- _What you need to do_
Print exactly what the entries say, line by line, from the first line down to the one with "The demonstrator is", inclusive.

[Supplied records — start]

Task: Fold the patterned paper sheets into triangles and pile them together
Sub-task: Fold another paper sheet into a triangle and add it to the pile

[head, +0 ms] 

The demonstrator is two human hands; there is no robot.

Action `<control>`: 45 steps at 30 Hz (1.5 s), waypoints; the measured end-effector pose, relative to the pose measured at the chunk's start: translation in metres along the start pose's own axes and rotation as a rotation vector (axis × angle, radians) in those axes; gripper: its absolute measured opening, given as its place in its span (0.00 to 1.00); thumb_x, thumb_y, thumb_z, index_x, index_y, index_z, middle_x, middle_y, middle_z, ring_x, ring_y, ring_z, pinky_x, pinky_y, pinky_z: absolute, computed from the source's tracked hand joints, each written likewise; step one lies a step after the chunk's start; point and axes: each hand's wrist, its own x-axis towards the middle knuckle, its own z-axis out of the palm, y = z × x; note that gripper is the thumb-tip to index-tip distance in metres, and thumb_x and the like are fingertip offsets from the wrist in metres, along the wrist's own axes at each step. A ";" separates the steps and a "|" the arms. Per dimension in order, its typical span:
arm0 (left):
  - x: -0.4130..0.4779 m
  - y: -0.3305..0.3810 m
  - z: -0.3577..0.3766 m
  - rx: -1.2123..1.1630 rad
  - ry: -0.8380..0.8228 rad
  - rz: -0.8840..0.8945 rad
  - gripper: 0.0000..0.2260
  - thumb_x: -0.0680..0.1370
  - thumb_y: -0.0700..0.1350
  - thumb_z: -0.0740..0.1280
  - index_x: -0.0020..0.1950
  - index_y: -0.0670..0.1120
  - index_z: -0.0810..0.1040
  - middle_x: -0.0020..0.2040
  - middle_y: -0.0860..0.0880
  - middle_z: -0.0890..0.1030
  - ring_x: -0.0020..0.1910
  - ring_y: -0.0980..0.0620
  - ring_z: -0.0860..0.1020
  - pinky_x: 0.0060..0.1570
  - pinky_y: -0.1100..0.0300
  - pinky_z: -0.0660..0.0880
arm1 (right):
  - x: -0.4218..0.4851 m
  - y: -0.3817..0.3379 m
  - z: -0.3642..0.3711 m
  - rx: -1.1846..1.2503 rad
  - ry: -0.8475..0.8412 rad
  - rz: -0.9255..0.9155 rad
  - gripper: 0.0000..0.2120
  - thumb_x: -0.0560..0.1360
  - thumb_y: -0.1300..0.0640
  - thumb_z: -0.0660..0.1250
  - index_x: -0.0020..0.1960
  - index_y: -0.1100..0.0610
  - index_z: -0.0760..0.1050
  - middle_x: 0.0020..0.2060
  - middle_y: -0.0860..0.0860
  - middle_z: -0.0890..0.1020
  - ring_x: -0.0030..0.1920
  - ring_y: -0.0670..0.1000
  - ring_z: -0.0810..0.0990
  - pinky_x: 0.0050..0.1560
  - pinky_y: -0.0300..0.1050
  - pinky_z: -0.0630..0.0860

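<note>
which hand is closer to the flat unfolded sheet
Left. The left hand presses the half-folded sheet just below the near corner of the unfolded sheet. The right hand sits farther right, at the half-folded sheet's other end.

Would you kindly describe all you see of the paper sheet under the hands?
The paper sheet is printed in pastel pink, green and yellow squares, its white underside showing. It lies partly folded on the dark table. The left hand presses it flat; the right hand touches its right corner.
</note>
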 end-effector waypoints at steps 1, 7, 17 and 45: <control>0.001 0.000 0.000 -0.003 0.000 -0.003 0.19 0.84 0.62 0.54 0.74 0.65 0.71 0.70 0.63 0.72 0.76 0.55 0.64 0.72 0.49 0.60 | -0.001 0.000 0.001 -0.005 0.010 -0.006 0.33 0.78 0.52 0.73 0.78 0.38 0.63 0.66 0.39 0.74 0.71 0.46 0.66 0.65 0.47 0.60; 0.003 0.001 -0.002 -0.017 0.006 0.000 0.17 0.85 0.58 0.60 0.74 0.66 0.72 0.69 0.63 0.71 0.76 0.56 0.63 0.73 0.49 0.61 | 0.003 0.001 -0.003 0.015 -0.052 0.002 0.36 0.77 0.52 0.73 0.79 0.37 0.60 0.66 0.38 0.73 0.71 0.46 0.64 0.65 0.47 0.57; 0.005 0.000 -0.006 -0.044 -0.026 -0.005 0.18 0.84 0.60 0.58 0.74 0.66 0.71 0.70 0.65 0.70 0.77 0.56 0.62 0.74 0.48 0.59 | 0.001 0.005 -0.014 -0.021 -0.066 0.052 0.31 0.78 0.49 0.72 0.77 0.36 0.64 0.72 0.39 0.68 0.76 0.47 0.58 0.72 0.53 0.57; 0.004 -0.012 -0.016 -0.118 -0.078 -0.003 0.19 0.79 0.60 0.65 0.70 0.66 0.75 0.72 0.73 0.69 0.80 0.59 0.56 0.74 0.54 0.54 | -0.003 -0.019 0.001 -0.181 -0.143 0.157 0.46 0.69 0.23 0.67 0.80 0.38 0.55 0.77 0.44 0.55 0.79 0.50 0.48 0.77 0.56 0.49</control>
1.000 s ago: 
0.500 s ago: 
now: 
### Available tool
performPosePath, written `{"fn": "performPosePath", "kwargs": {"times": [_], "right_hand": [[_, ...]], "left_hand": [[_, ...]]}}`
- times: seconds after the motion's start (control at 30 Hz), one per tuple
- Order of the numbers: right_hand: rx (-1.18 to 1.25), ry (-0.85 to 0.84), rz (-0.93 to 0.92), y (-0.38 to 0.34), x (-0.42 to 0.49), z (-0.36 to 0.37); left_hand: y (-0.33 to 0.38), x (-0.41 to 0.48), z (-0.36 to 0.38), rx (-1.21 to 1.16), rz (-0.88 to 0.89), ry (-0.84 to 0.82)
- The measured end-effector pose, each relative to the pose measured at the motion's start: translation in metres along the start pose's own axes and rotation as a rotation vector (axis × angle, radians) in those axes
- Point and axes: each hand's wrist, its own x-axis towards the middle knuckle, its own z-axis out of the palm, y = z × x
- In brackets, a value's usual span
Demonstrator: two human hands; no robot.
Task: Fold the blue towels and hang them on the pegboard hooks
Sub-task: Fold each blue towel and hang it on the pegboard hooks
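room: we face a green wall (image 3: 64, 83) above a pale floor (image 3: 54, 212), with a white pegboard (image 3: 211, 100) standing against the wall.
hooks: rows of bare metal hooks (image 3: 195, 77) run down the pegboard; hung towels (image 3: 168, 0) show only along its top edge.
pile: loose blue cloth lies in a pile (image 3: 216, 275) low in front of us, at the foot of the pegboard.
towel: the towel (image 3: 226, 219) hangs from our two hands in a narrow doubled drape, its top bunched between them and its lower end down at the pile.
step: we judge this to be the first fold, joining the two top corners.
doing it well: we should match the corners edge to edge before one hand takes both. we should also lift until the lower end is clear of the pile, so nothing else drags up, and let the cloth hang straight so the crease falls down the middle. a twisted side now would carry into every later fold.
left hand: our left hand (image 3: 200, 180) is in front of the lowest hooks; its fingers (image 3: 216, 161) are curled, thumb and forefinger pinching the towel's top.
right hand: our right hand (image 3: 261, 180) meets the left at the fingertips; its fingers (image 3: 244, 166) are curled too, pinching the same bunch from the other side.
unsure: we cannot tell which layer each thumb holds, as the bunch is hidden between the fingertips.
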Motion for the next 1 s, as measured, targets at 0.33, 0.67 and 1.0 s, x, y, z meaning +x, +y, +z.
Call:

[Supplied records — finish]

- _Task solution_
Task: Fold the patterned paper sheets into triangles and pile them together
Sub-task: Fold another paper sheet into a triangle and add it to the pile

[head, +0 ms] 

The demonstrator is two human hands; there is no robot.

The work on this exercise has been finished.